Jakarta, Pewartasatu – Ketua Umum Persatuan Dokter Paru Indonesia (PDPI) dr. Agus Dwi Susanto, Sp.P(K), FAPSR, FISR menjelaskan bahwa menurut banyak studi yang telah dilakukan, potensi perokok terjangkit COVID-19 bisa dua sampai tiga kali lebih tinggi dari yang bukan perokok. Hal tersebut disebabkan oleh jumlah reseptor ACE 2 atau tempat duduknya SARS-Cov-2 di saluran pernapasan para perokok lebih banyak dari non-perokok.
Agus juga menyatakan bahwa penyebab selanjutnya adalah asap rokok yang dihasilkan oleh perokok dapat menurunkan imunitas tubuh, terutama pada imunitas saluran pernapasan. Padahal diketahui bahwa sistem imunitas penting sekali dalam berperan menghambat terjadinya infeksi virus dan bakteri.
“Karena bahan-bahan yang ada di dalam asap rokok itu terbukti mengganggu proses migrasi berbagai sel-sel imunitas tubuh saat melawan infeksi itu sudah ada risetnya di beberapa jurnal sebelumnya, bahwa ketika seorang perokok, kemudian terjadi infeksi maka migrasi daripada sel-sel imunitas itu akan menurun dan fungsinya juga menurun akibatnya ketika terinfeksi akan terjadi kondisi yang lebih luas dan cenderung menjadi lebih berat termasuk pada COVID-19,” kata Agus di Media Center Satuan Tugas Penanganan COVID-19, Jakarta, Rabu (12/8).
Selain itu, Agus mengatakan penyebab lain adalah menyangkut komordibitas. Orang-orang yang memiliki penyakit komorbid seperti jantung, hipertensi, dan diabetes diketahui berpotensi lebih besar untuk terjangkit COVID-19. Merokok dapat meningkatkan potensi komorbid yang lebih banyak sehingga potensi tertular atau terinfeksi COVID-19 lebih besar.
“Jadi hampir penyakit-penyakit komorbid ini lebih banyak ditemukan pada seorang perokok, akibatnya tentu ketika seorang perokok memiliki komorbid akhirnya menimbulkan risiko terjangkit COVID-19. Jadi ada dampak secara tidak langsung dari rokok, komorbid kemudian COVID-19 itu sendiri,” jelas Agus.
Penyebab selanjutnya yang menyebabkan perokok dapat lebih mudah terjangkit COVID-19 adalah kebiasaan para perokok dalam memegang rokok secara berulang-ulang. Menurut Agus, kebiasaan ini menyebabkan transmisi virus ke dalam tubuh jauh lebih meningkat karena adanya inhalasi dari tangan ke saluran pernafasan.
Selanjutnya menyangkut mortalitas. Agus memaparkan bahwa mortalitas yang dimiliki oleh seorang perokok menempati presentasi yang cukup tinggi.
“Risiko terjadinya COVID-19 pada perokok berdasarkan literatur itu, mortalitasnya cukup tinggi. Jadi kalau perokok itu yang terkena COVID-19 dan meninggal, itu sekitar 25 persen. Sedangkan mortalitas umum di dunia sekitar lima persen atau kali lipat dari mortalitas dunia. Jadi perokok itu memang tinggi dalam meningkatkan risiko terjangkit COVID-19 yang berat sampai meninggal,” ujar Agus.
Pada kesempatan yang sama, Ketua Forum Jogja Seh upat Tanpa Tembakau (JSTT) Prof.

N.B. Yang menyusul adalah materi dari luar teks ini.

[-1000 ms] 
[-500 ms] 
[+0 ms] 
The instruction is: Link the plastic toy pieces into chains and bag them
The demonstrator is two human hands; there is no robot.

Dra. RA. Yayi Suryo Prabandari, M.Si., Ph.D. juga menekankan bahwa edukasi di berbagai media harus ditingkatkan guna menciptakan kesadaran masyarakat akan bahaya merokok di tengah pandemi COVID-19.
“Pemberian edukasi, informasi, dan komunikasi di berbagai media harus ditingkatkan dalam rangka memacu kesadaran masyarakat atas dampak merokok dan penyebabnya bahayanya dari sisi penyebaran COVID-19,” kata Yayi.
Sebagai penutup, Yayi berpesan agar masyarakat menjalankan seluruh protokol kesehatan serta Gerakan Masyarakat Hidup Sehat (Germas) yang di dalamnya juga ada imbauan untuk tidak merokok demi kesehatan bersama (**).